■ Work instructions: Please repeat exactly the lines below from the line with "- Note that" to the line with "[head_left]", including both, and leave out every picture.
——
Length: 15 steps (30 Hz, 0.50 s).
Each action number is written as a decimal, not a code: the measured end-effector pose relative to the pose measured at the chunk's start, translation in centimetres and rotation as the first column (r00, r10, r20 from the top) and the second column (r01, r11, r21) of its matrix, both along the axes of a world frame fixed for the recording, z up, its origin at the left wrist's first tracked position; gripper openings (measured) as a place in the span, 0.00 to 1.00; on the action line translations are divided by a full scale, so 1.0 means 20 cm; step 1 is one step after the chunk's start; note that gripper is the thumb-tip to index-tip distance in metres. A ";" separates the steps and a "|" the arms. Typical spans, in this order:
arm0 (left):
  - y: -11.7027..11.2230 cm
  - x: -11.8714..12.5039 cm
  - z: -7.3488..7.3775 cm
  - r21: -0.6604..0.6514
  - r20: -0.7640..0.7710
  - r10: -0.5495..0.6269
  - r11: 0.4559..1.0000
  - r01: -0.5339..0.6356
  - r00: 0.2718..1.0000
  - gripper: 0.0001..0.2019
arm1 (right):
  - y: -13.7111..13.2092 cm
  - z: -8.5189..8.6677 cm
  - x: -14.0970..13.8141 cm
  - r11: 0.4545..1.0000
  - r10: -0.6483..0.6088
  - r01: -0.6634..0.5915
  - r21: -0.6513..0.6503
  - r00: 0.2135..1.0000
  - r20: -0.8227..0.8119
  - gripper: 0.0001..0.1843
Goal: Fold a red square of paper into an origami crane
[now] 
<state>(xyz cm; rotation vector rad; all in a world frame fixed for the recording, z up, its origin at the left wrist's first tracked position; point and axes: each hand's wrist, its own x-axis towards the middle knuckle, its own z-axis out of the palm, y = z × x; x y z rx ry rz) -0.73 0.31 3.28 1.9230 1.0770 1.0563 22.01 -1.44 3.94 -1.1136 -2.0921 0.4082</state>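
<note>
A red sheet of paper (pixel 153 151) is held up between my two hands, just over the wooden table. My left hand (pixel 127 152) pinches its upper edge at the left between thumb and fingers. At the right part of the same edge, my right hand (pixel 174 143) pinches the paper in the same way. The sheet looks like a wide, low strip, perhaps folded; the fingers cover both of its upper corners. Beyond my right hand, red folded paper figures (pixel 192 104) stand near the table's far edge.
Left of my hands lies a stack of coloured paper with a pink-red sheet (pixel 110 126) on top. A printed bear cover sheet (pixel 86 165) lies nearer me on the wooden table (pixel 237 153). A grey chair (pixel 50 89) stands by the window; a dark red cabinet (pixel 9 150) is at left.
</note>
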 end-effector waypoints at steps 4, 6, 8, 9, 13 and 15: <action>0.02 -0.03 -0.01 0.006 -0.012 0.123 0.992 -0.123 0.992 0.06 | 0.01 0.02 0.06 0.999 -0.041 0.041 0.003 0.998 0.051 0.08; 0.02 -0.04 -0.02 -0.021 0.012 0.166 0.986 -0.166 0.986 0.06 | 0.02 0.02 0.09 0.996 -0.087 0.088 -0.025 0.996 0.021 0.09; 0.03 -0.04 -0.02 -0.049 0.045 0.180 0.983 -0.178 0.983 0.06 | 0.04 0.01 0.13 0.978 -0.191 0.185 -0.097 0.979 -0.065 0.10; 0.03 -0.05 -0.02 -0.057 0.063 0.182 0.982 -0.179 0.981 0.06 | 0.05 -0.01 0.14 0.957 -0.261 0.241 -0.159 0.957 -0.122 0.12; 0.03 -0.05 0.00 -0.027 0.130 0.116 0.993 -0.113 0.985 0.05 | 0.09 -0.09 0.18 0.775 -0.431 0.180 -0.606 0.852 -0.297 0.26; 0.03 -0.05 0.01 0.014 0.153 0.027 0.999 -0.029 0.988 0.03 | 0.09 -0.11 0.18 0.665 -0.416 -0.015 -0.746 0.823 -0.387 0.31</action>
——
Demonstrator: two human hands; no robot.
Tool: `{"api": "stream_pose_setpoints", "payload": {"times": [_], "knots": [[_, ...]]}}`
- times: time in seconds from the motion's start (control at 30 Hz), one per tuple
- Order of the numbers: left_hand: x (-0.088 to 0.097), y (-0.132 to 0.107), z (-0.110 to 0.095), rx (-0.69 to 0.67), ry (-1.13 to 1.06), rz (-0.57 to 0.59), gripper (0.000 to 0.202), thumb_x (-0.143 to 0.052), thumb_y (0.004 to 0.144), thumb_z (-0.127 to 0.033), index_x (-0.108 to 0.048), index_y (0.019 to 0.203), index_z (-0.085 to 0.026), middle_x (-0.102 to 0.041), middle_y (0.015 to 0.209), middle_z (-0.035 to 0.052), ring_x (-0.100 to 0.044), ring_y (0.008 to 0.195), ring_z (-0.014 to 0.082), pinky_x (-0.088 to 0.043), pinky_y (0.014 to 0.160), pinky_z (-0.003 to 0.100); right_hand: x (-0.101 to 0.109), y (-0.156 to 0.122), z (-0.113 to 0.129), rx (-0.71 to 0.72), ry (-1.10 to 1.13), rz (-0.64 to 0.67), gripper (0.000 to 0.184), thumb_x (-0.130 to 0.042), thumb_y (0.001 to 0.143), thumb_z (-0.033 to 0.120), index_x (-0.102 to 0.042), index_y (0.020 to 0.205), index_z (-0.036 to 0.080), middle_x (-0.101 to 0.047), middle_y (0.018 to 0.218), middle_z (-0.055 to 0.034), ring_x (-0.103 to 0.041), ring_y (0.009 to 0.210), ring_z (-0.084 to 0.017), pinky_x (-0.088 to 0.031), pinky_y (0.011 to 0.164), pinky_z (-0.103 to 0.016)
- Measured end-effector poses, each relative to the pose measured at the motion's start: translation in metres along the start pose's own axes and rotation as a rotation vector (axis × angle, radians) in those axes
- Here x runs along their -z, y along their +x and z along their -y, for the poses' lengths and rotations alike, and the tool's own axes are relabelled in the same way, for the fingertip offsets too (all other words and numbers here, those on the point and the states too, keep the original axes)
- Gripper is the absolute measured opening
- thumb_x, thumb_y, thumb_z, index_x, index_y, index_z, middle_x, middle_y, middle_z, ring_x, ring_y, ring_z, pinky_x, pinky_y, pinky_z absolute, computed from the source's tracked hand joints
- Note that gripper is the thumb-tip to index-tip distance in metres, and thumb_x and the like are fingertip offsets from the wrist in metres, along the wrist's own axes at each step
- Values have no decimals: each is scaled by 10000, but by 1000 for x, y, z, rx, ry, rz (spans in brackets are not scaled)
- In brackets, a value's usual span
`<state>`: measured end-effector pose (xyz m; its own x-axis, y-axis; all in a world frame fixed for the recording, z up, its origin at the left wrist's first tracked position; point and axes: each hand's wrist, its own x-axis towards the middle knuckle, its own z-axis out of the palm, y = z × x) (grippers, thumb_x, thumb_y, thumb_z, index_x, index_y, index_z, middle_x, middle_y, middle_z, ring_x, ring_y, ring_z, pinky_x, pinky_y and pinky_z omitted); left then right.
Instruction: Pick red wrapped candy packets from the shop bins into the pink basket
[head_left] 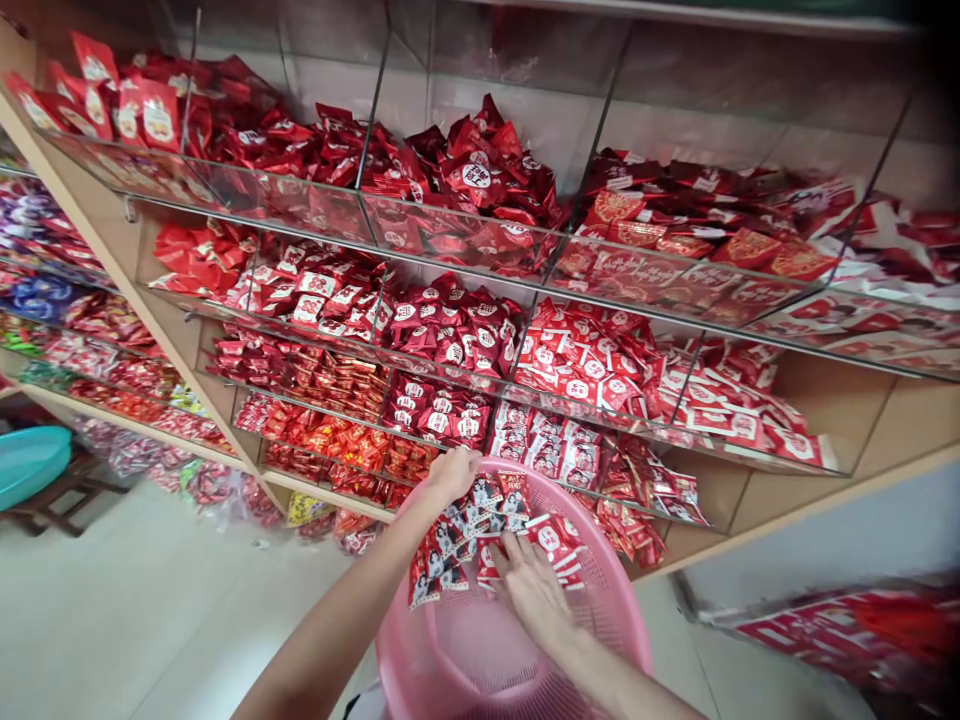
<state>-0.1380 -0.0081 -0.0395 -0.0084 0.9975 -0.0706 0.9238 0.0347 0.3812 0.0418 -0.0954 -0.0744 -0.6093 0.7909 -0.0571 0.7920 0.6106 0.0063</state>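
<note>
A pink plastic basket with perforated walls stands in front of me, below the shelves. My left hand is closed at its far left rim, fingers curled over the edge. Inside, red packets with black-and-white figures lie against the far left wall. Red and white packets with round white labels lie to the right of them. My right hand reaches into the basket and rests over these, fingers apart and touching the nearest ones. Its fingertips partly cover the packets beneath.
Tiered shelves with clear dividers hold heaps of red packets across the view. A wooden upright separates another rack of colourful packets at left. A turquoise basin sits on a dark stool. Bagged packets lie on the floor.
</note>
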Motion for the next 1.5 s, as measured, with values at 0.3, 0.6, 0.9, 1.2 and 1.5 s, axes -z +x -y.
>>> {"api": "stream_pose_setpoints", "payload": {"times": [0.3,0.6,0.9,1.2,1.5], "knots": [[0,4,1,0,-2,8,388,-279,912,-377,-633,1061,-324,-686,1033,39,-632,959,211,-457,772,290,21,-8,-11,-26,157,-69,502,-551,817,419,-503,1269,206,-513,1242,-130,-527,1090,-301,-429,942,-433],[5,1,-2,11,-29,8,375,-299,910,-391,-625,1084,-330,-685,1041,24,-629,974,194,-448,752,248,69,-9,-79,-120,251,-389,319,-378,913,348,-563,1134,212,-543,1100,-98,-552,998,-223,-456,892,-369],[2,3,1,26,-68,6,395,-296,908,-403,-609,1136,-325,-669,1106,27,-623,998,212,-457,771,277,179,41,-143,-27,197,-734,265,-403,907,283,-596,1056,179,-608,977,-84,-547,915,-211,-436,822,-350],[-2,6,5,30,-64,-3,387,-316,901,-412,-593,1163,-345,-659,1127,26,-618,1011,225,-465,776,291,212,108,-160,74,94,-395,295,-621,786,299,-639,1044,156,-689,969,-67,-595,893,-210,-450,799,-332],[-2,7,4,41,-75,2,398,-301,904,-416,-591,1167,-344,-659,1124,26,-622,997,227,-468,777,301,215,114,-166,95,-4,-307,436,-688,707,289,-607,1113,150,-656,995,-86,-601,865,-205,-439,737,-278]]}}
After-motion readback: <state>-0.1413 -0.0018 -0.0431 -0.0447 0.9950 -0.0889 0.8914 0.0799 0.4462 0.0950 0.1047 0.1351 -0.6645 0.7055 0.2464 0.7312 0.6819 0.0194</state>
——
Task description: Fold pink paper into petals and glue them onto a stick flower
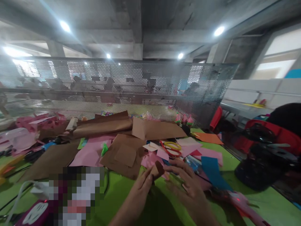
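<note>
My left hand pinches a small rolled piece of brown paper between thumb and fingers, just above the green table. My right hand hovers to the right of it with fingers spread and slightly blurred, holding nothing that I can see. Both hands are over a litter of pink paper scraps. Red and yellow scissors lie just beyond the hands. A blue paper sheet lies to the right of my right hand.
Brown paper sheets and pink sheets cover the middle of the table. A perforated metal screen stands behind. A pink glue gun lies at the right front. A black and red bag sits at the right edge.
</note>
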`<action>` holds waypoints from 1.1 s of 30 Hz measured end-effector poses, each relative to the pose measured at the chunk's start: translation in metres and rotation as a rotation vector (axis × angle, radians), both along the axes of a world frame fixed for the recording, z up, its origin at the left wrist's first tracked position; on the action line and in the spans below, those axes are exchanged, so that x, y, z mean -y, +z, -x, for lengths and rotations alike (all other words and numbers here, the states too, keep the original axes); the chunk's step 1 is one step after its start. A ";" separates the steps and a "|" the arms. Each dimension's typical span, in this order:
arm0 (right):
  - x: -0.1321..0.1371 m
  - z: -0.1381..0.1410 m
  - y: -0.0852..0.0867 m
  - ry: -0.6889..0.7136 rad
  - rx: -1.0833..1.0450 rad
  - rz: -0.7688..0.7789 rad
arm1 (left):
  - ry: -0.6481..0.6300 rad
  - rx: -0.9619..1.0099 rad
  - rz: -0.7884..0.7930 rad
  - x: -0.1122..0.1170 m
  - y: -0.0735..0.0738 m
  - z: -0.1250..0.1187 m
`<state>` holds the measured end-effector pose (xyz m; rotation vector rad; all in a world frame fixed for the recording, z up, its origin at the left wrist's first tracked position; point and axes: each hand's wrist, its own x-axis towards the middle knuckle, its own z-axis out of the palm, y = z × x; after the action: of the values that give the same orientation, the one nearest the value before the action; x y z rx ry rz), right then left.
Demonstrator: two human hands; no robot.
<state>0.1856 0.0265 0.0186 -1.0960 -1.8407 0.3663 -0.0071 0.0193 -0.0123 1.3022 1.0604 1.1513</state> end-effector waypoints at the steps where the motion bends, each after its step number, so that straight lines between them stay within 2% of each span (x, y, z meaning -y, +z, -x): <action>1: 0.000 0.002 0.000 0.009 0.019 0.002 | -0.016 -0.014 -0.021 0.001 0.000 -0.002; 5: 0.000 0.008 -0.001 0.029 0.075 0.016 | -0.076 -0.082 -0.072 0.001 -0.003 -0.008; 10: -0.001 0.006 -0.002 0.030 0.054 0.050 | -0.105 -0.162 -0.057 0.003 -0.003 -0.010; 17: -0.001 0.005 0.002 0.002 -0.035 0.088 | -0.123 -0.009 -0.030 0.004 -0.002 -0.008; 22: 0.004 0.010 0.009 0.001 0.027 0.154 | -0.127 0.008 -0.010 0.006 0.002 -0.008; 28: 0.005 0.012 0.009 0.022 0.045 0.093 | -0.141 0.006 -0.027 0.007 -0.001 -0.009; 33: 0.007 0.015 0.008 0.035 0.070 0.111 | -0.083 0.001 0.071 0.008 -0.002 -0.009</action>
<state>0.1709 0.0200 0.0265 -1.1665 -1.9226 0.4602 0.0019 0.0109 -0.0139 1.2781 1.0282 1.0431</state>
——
■ Result of this task:
- Note that gripper is the thumb-tip to index-tip distance in metres, and thumb_x and the like are fingertip offsets from the wrist in metres, along the wrist's own axes at each step
- Values have no decimals: each is scaled by 10000, but by 1000 for x, y, z, rx, ry, rz (spans in brackets are not scaled)
- In brackets, a value's usual span
`<state>`: measured end-effector pose (xyz m; its own x-axis, y-axis; all in a world frame fixed for the recording, z up, its origin at the left wrist's first tracked position; point and axes: each hand's wrist, its own x-axis towards the middle knuckle, its own z-axis out of the palm, y = z × x) (grippers, thumb_x, thumb_y, thumb_z, index_x, index_y, index_z, middle_x, middle_y, middle_z, ring_x, ring_y, ring_z, pinky_x, pinky_y and pinky_z omitted); left then right.
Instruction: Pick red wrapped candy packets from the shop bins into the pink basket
[head_left] 

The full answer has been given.